Both boys are napping (a happy coincidence of timing!) so I am doing a little personal stock-taking here.  A good thing to do on a  Friday, I think.

Things I Still Need to Do, At Some Point (Hopefully Before 2010)

1.  Update baby books, both of them.  Luke’s is in particularly dire shape.  I am comforted, though, that I am not the worst offender: my uncle did not even get a baby book until he was in his early twenties.  Of course, he was the youngest of four kids, so we can let my grandma off the hook for that one.  With only two children in my nest, I do not have her excuse.

2.  Work on my blog site: specifically, include a blogroll.  Somehow this one always falls off of my radar.  Is it because there are too many good blogs out there, and every time I start to research them, I end up reading and getting utterly distracted?  Ah, the black hole that is the blogosphere!

3.  Clean out my wallet.  It weighs about five pounds, and no, it’s not because of bills.  It is where receipts go to die.

4.  Call the billing office of my son’s pediatrician because of a bill they sent me that should have gone to insurance … and oh, rats, they closed fifteen minutes ago.   Aargh.  I always remember this one too late.

5.  Write a blog posting updating everyone on my Great Prayer Experiment.

Speaking of which ….

Things I Am Very Proud of Having Accomplished Recently

1.  Praying with more intentionality and creativity.  January was the month of the rosary; February is the month of the Bible.   I am learning a lot through this Year O’ Prayer, and it’s only two months into it.  A more detailed update will come later.

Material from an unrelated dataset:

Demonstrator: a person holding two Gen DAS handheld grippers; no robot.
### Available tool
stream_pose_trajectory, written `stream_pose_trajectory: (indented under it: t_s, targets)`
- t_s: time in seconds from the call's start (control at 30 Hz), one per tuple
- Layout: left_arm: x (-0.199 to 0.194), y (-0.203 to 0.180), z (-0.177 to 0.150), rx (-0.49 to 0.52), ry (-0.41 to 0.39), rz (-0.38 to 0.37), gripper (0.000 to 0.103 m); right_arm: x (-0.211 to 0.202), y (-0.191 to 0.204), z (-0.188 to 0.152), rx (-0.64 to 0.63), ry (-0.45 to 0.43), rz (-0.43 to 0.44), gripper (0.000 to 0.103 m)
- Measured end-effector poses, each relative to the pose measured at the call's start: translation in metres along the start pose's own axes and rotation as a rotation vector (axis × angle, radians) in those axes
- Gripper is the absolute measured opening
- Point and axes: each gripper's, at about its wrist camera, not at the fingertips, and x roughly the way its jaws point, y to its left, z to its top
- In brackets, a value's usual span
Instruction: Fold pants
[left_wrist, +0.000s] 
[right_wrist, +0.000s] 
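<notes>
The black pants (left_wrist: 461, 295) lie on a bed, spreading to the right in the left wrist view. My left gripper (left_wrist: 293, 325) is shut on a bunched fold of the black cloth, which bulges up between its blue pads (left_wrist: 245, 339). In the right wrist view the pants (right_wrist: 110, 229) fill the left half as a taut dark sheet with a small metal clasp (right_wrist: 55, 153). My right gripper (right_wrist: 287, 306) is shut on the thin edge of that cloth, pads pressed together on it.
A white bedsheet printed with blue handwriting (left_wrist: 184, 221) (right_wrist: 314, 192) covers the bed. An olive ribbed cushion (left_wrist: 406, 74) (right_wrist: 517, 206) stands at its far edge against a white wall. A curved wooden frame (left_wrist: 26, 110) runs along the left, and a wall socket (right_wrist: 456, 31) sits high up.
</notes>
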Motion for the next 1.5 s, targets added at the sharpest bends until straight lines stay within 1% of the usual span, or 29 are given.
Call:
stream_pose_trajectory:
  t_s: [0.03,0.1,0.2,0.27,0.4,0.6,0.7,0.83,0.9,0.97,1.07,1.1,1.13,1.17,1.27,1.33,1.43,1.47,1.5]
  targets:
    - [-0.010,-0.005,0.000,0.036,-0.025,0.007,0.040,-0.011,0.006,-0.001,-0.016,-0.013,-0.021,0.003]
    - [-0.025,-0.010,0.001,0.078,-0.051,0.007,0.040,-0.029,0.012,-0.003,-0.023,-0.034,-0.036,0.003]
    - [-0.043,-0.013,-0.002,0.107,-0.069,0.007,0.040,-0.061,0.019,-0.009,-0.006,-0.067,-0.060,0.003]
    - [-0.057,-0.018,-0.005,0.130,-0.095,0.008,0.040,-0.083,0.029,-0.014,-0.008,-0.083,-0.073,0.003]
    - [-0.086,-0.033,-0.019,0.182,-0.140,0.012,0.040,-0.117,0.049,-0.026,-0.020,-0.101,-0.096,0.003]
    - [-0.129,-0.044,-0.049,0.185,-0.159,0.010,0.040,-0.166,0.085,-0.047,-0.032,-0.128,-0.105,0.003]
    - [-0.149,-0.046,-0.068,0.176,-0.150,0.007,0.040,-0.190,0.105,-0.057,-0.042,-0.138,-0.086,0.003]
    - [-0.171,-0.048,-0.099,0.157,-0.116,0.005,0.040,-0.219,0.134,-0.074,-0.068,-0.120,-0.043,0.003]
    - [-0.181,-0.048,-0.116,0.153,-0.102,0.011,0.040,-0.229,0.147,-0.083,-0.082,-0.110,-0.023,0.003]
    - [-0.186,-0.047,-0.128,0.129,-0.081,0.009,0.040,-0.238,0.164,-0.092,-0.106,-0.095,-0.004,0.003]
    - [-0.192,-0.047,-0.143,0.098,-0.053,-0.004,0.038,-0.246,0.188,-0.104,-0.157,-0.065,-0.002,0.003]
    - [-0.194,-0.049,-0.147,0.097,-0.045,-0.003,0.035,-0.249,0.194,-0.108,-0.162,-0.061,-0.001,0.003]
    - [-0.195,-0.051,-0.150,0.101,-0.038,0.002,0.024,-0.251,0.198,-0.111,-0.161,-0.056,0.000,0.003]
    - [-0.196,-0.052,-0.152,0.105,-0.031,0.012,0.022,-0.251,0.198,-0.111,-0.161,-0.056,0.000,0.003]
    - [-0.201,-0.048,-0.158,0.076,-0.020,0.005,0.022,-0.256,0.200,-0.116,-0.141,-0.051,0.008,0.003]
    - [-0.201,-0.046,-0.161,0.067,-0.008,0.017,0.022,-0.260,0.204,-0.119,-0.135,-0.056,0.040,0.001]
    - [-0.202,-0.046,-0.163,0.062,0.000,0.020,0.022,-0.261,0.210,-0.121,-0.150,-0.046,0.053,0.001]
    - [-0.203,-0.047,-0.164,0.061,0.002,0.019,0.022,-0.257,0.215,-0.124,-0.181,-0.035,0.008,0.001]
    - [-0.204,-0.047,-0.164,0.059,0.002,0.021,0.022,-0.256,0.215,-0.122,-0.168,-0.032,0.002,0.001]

2.  Getting myself back to the Y for some exercise.  I put my membership on hold for a few months around Lukey’s birth, then suddenly remembered that I had been reinstated in December and was not darkening the door of their fitness center, even though a monthly membership fee was being quietly extracted from my bank account.  So I’m back, baby.  I like using the treadmill; it’s a nice time to read (current YMCA text: Dreams From My Father, by our new president.  Highly recommended).

3.  Finishing my Christmas thank-you notes.  At least, I think I have.   Actually, have I finished them?

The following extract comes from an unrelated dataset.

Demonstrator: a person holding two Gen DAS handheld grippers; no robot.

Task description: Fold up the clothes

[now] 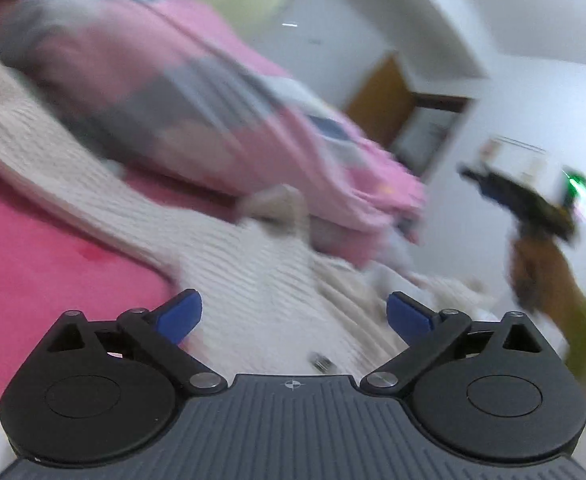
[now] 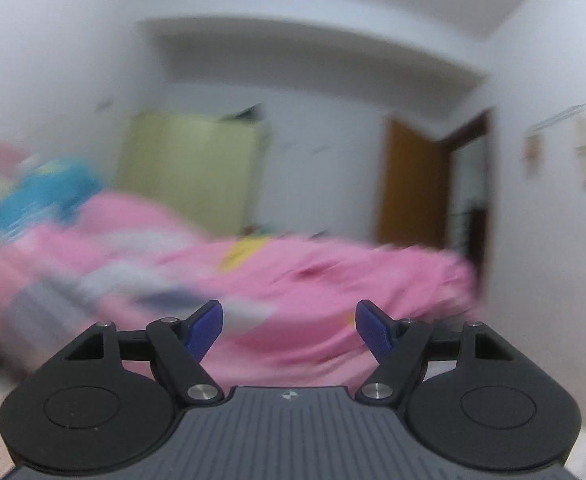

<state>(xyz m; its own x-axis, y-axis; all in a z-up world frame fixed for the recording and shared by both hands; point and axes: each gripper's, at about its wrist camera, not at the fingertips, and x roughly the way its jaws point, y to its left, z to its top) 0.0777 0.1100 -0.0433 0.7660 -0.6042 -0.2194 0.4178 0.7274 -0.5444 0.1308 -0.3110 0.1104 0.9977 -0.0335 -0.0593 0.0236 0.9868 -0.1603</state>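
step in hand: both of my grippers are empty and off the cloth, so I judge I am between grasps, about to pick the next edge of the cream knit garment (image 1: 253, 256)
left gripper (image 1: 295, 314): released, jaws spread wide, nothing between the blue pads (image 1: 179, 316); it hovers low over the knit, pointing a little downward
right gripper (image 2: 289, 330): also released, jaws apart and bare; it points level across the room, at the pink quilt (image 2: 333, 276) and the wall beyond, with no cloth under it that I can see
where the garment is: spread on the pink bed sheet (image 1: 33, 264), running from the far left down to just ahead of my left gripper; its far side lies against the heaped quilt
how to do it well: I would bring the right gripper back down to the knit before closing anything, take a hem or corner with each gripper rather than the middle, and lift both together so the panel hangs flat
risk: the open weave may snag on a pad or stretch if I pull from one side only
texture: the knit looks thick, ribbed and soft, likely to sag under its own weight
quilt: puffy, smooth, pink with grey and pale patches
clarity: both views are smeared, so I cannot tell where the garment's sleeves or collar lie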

Hmmm.  If you gave any member of the Moyer family a gift and did not receive acknowledgement, please let me know.

4.  Pruning my roses.  Always a big task; now completed.  Huzzah!

02.02.09

The Presentation of the Lord

Posted in Feast Days and other fun times, Images of Mary at 5:34 pm by ginny

This is one of those Marian feast days I’d never thought much about until I had kids.  Mary and Joseph, in accordance with the Jewish law, take the baby Jesus to the temple.  A nice outing; a happy day; end of story.  Right?

There’s so much more to it, though.  I picture Mary, particpating in this ritual of her faith, proud that her son is being formally welcomed.  I felt the same way at the baptism of my boys: those baptisms moved me more than I had expected.  We were participating in something bigger than ourselves. I was granting my boys a place to start from, a beginning point of belief.  Hopefully it will be their end point, too, though I know from my own experiences that the journey into adult faith is one of hills and valleys and switchbacks.   All you can really do is pray for your children, and trust that they do not stray too far from the paths that will ultimately lead them home.